Here, there is considerable doubt that the amount in controversy exceeds this court's jurisdictional threshold. Although the policy amount is $100,000 (ECF No. 9 at 3:13-14), that is not the value of the case because there is no reasonable basis to assert the plaintiff will recover anywhere near that amount. The Complaint alleges that the plaintiff "has incurred medical expenses in excess of $19,260.47" and has received $5,000.00 already. ECF No. 1-1 at 10. Thus, only $14,260.47 is at issue under the policy. Even if punitive damages are awarded for a bad faith claim, that amount would not approach $75,000.

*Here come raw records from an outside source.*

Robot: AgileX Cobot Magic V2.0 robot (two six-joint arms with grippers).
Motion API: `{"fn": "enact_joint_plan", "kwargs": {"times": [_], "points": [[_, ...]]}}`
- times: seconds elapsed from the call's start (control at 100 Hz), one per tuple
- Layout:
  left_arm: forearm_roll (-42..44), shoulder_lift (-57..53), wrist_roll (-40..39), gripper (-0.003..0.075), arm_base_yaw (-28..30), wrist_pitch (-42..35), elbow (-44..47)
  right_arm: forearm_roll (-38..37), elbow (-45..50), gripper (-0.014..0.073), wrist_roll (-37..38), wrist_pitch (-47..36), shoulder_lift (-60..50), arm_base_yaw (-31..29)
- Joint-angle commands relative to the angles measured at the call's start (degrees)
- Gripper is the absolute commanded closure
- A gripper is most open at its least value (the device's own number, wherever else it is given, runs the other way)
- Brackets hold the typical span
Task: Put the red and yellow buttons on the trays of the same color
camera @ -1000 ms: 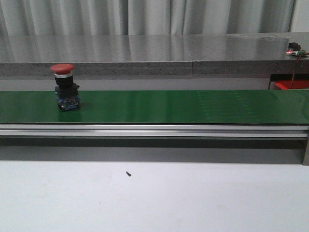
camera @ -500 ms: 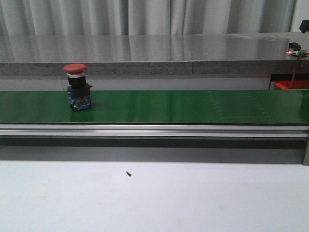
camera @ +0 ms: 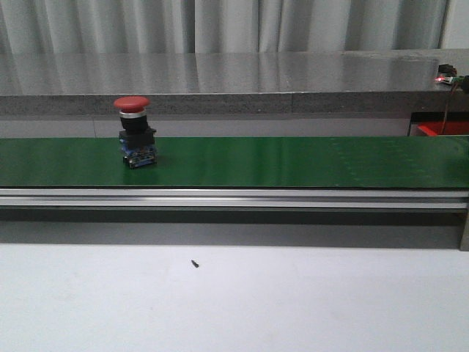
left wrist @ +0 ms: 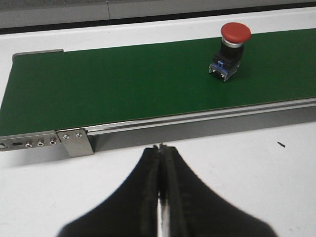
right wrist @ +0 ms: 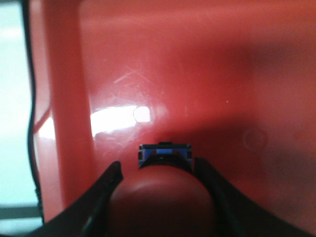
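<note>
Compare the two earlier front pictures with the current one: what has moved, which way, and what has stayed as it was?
The red mushroom-head push button has travelled rightward along the green conveyor belt, upright throughout, from near the left end toward the middle. No gripper touched it in the front view. The small dark speck on the white table and the grey counter behind are unchanged.

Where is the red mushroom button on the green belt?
In the front view, the red mushroom-head push button stands upright on the green conveyor belt's left part.
</note>
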Motion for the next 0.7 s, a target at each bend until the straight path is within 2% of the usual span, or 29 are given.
{"fn": "enact_joint_plan", "kwargs": {"times": [0.0,0.1,0.25,0.32,0.69], "points": [[-1.88,-0.04,0.0,0.074,-0.48,-3.36,-1.51,-0.09,-2.0,0.0485,-0.19,-2.54,-3.71,-0.3],[-1.88,-0.04,0.0,0.074,-0.48,-3.36,-1.51,-0.13,-2.0,0.0448,-0.24,-3.12,-3.71,-0.3],[-1.88,-0.04,0.0,0.074,-0.48,-3.36,-1.51,-0.13,-2.0,0.0233,-0.3,-3.45,-3.71,-0.3],[-1.88,-0.04,0.0,0.074,-0.48,-3.36,-1.51,-0.13,-2.0,0.0176,-0.3,-3.76,-3.71,-0.3],[-1.88,-0.04,0.0,0.074,-0.48,-3.36,-1.51,-0.19,-2.0,0.0172,-0.3,-3.81,-6.32,-0.3]]}}
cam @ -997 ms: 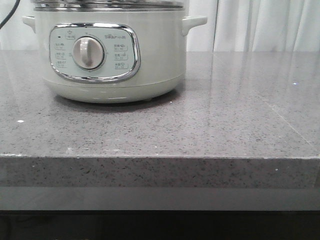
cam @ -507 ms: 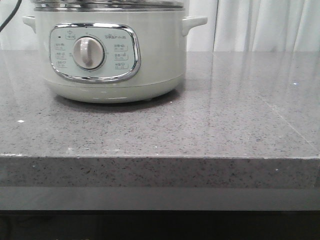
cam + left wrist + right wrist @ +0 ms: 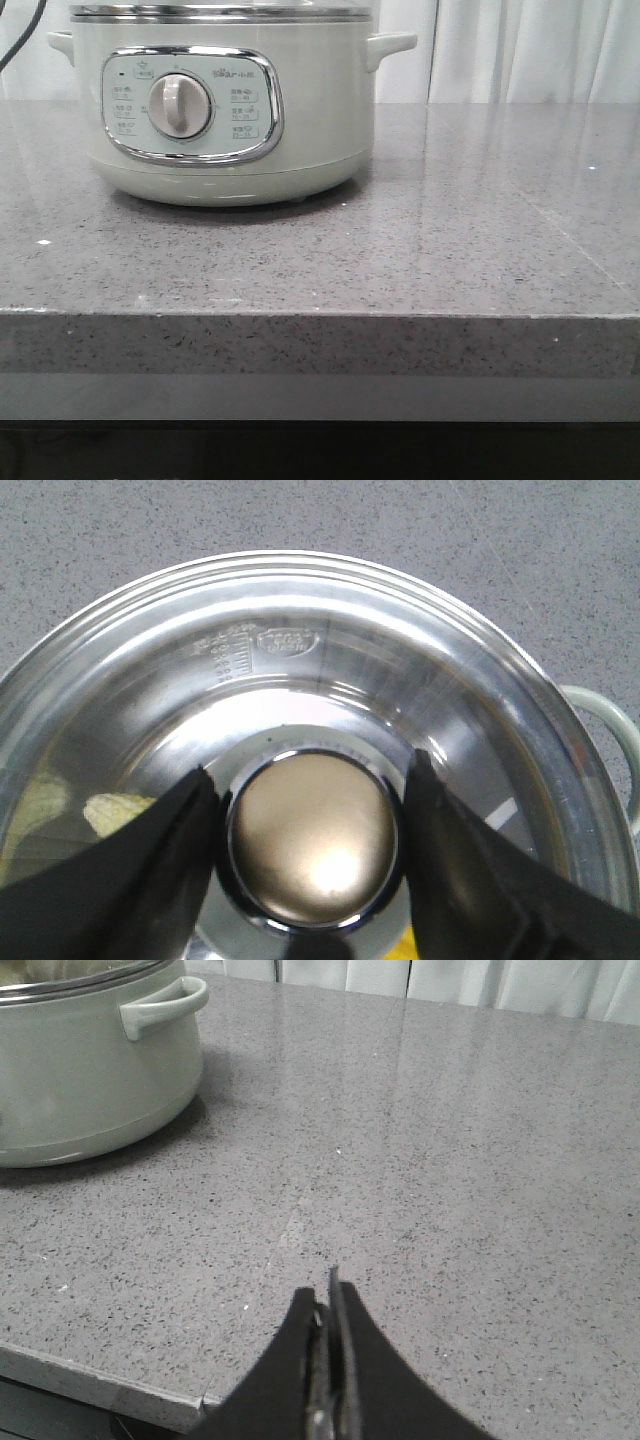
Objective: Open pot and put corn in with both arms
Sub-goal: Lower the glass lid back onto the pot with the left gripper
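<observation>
Your front camera cuts off the top of the pot (image 3: 225, 110), so only a strip of the steel rim of the lid (image 3: 220, 12) shows there, and neither arm is in that view. The pot sits at the back left of the grey speckled stone counter (image 3: 420, 250), pale grey-green, round, with 2 small side handles and a chrome-framed control panel (image 3: 190, 105) carrying a white dial (image 3: 180, 105); the small print around the dial is too fine to read. A dark cable (image 3: 20, 30) is clipped at the upper left corner. White curtains (image 3: 520, 50) hang behind. From your left wrist camera you look straight down through the clear glass of the lid, steel-rimmed, with embossed markings you can't make out. The left gripper (image 3: 310, 835) has its dark grey fingers (image 3: 190, 830) set 1 on each side of the shiny round metal knob (image 3: 312, 840), right against its chrome collar, so it's closed on the knob. The corn (image 3: 120, 810) is inside the pot, only a blurry yellow patch seen through the glass, partly hidden by a finger; another yellow sliver shows at the frame edge near the knob. 1 pot handle (image 3: 610, 730) is cut off at the side. Your right gripper (image 3: 328, 1360) hangs over bare counter near the front edge, well apart from the pot, fingers pressed together, holding nothing.
</observation>
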Motion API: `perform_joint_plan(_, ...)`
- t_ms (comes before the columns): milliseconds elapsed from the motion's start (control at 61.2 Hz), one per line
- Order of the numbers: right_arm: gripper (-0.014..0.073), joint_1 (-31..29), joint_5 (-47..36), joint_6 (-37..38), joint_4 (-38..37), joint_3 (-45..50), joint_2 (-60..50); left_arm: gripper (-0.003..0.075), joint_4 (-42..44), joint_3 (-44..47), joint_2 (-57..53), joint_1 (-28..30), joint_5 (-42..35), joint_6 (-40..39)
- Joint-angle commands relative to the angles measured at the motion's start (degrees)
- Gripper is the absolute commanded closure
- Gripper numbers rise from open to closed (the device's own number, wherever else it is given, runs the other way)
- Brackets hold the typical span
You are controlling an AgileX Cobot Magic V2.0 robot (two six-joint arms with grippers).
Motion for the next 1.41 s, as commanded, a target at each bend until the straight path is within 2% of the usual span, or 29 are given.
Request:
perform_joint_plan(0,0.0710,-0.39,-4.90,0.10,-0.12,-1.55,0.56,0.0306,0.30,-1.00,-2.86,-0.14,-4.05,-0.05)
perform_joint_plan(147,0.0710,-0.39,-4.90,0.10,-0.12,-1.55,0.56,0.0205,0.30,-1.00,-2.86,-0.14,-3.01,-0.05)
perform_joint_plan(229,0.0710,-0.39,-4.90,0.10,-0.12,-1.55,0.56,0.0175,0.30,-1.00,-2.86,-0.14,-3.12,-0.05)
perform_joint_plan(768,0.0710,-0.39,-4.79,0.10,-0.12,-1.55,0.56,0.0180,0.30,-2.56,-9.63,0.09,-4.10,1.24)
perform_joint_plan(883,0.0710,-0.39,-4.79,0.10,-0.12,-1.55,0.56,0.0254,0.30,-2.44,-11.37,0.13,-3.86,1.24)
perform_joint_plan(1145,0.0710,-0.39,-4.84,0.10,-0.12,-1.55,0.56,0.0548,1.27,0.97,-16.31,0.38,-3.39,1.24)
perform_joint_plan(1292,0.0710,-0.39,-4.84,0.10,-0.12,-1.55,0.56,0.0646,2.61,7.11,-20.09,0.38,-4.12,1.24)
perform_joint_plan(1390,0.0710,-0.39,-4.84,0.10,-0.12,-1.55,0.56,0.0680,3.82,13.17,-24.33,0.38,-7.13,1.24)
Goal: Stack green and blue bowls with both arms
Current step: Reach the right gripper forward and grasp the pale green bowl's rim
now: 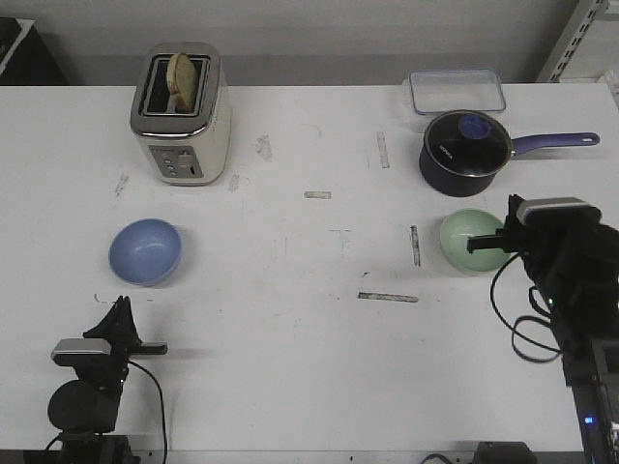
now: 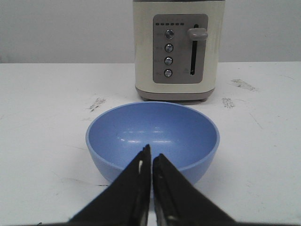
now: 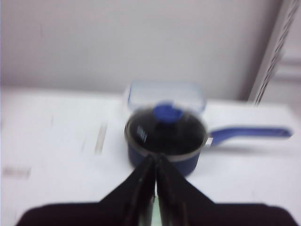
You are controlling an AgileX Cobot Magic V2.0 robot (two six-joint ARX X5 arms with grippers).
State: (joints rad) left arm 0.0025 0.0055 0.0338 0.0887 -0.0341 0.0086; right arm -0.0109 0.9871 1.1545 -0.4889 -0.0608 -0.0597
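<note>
The light blue bowl (image 1: 145, 251) sits upright on the white table at the left, in front of the toaster. In the left wrist view the blue bowl (image 2: 155, 132) lies just beyond my fingertips. My left gripper (image 1: 119, 305) (image 2: 151, 157) is shut and empty, near the table's front edge, a little short of the bowl. The mint green bowl (image 1: 469, 240) sits at the right, in front of the saucepan. My right gripper (image 1: 513, 203) (image 3: 155, 160) is shut and empty over the green bowl's right side. Only a green sliver (image 3: 152, 214) shows between its fingers. The right wrist view is blurred.
A cream toaster (image 1: 182, 116) (image 2: 175, 49) with bread in it stands at the back left. A dark blue glass-lidded saucepan (image 1: 466, 153) (image 3: 165, 139) stands behind the green bowl, its handle pointing right. A clear lidded container (image 1: 456, 92) lies behind it.
</note>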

The plaintiff's pre-suit demand of $93,750 is not dispositive. "A settlement letter is relevant evidence of the amount in controversy if it appears to reflect a reasonable estimate of the plaintiff's claim." Cohn v. Petsmart, Inc., 281 F.3d 837, 840 (9th Cir. 2002) (citations omitted). The plaintiff's lawyer's two letters (ECF Nos. 9-1, 9-2) discuss the minor injuries and related treatment. They do not support a reasonable estimate of such a high value. See Jackson v. Select Portfolio Servicing, Inc., 651 F.Supp.2d 1279 (S.D. Ala. 2009) ("Settlement offers commonly reflect puffing and posturing, and such a settlement offer is entitled to little weight in measuring the preponderance of the evidence. On the other hand, settlement offers that provide `specific information . . . to support [the plaintiff s] claim for damages' suggest the plaintiff is `offering a reasonable assessment of the value of [his] claim' and are entitled to more weight.").
Based on my judicial, legal, and practical experience and common sense, it is highly unlikely that the amount in controversy exceeds $75,000. The nature of the injuries and the allegations underlying the claims against American Family (especially those for tortious breach of the implied covenant) do not suggest such an award. American Family has not met its burden of establishing by a preponderance of the evidence that the amount in controversy exceeds $75,000. Roe, 613 F.3d at 1061-1062; Iqbal, 556 U.S. at 679. Consequently, I remand this action to state court.
IT IS THEREFORE ORDERED this case is remanded to the state court from which it was removed for all further proceedings. The Clerk of the Court is instructed to close this case.